Nova geração de formandos na USP revela que notas de cotistas foram equivalentes à média geral

Em grandes universidades públicas brasileiras, a comparação dos boletins dos estudantes mostra que os alunos que entraram nos cursos por meio de cotas raciais ou de benefício a egressos de escolas públicas tiveram notas equivalentes às dos alunos que entraram pelo método normal de avaliação. Em vários casos, o desempenho dos cotistas foi melhor do…

Em grandes universidades públicas brasileiras, a comparação dos boletins dos estudantes mostra que os alunos que entraram nos cursos por meio de cotas raciais ou de benefício a egressos de escolas públicas tiveram notas equivalentes às dos alunos que entraram pelo método normal de avaliação. Em vários casos, o desempenho dos cotistas foi melhor do que a média. Agora, um estudo amplo junto à USP comprova que a diferença de desempenho é irrisória.

Veja a reportagem da Folha:

 Na formatura da primeira turma da Universidade de São Paulo desde a implementação da política de cotas para estudantes de escolas públicas e para pretos, pardos e indígenas, uma pesquisa inédita obtida revela que o desempenho dos cotistas foi pouco inferior ao dos demais alunos e melhorou progressivamente ao longo do curso, tornando a distância entre as notas cada vez menor.

O estudo acompanhou por quatro anos as notas dos cerca de 11 mil ingressantes da capital paulista de 2018, quando começou o programa de cotas. 

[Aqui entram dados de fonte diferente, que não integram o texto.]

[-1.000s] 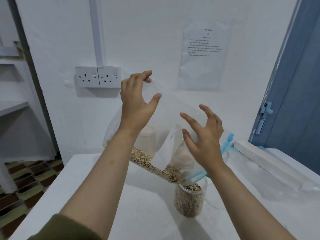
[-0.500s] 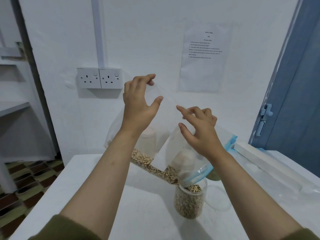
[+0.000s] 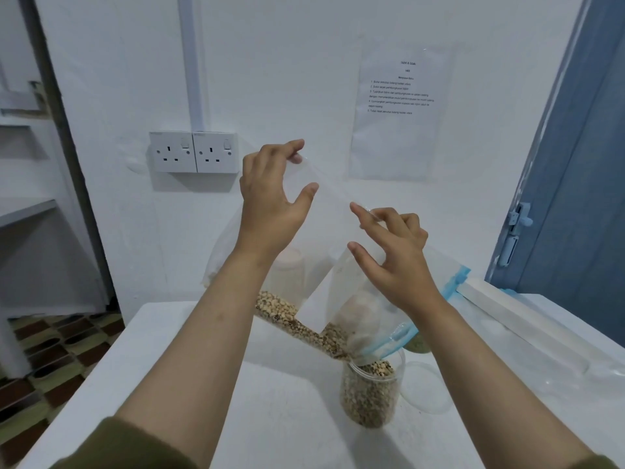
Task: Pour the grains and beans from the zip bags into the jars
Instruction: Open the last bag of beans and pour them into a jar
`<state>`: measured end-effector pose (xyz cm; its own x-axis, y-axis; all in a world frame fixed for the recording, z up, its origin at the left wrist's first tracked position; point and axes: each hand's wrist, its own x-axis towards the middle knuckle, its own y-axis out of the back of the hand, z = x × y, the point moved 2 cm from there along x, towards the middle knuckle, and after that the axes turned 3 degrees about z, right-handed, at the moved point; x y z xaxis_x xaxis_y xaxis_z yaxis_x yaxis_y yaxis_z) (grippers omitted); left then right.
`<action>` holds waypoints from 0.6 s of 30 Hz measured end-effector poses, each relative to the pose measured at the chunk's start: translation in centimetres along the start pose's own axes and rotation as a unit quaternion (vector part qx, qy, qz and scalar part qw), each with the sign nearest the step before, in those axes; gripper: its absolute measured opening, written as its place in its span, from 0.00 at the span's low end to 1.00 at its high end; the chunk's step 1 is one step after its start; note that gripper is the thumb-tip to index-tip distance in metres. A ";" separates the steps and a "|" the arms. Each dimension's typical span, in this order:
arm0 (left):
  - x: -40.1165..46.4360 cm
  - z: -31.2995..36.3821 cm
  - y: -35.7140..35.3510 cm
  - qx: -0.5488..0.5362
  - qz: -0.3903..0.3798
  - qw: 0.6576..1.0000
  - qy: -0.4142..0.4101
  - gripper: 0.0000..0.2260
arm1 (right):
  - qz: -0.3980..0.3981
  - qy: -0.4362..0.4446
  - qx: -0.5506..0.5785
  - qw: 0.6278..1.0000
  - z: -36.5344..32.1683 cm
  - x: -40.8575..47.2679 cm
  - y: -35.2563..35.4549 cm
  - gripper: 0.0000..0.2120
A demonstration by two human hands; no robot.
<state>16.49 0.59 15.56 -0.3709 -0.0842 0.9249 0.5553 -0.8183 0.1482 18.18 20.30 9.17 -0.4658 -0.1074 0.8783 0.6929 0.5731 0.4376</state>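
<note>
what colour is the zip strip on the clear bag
Light blue zip strip along the mouth of the clear plastic bag, seen in the head view.

A jar (image 3: 368, 394) stands on the table (image 3: 270, 418), near its middle. Above it a zip bag (image 3: 338, 265) is held tilted, its mouth lowered into the jar's opening and its closed end raised up and to the left. The raised end is pinched by the left hand (image 3: 270, 204); the bag's upper edge, further right, is pinched by the right hand (image 3: 395, 252). Beans (image 3: 297, 323) lie along the bag's lower side, sloping toward the jar. A lid (image 3: 426, 387) lies on the table just right of the jar. A second jar (image 3: 287, 275) stands behind the bag. Sockets (image 3: 194, 152) are mounted on the wall behind, left of a sheet (image 3: 395, 113).
</note>
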 end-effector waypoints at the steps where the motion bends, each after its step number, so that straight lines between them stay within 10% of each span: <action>1: 0.0 0.0 0.0 0.001 0.000 1.000 -0.001 0.23 | 0.003 0.000 0.000 1.000 0.0 0.0 0.0 0.24; 18: -1.5 -0.4 0.8 0.005 0.059 0.998 0.001 0.25 | 0.055 0.026 0.005 0.998 -0.1 -0.5 -0.6 0.25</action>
<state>17.20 -0.15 14.13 -0.3048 -0.1810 0.9351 0.6019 -0.7975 0.0418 18.04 19.89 8.47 -0.3576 -0.0847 0.9300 0.7325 0.5922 0.3356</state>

De acordo com a pesquisa sobre o desempenho desses alunos, mesmo nas faculdades mais concorridas, a distância máxima entre os oriundos de escolas públicas e os de particulares foi de 1,2 ponto na mediana das notas, de 0 a 10. A mediana é a nota central de cada grupo — 50% dos alunos estão acima dessa marca e os outro 50%, abaixo.

Essa diferença de 1,2 ponto se deu no 1º semestre de 2018. Já no 2º semestre de 2019, ou seja, no último boletim pré-pandemia, a distância havia sido reduzida para menos de um ponto, 0,9 na média. No fim de 2021, após quase dois anos de aulas online, foi de 0,7.

No início do programa de cotas da USP, em 2018, foram reservadas 37% das vagas de cada uma das unidades, que normalmente oferecem mais de um curso. A inclusão se ampliou de forma gradual, anualmente, e atingiu a meta final em 2021, quando 50% de cada curso e turno foram reservados para alunos de escolas públicas e, dentro desse conjunto, 37,5%, destinados a pretos, pardos e indígenas (PPI) — a porcentagem de 37,5 % equivale à proporção dessa população no estado, mas, como é aplicada na cota de 50%, ficam garantidas para alunos PPI 18,75% de todas as vagas da USP.

A pesquisa sobre o desempenho dos alunos foi realizada pelo Centro de Estudos da Metrópole, ligado à Fundação de Amparo à Pesquisa do Estado de São Paulo (Fapesp) e sediado na Faculdade de Filosofia, Letras e Ciências Humanas (FFLCH-USP) e no Centro Brasileiro de Análise e Planejamento (Cebrap). Intitulada Ações Afirmativas no Ensino Superior Brasileiro, é divulgada em um momento especialmente acalorado do debate.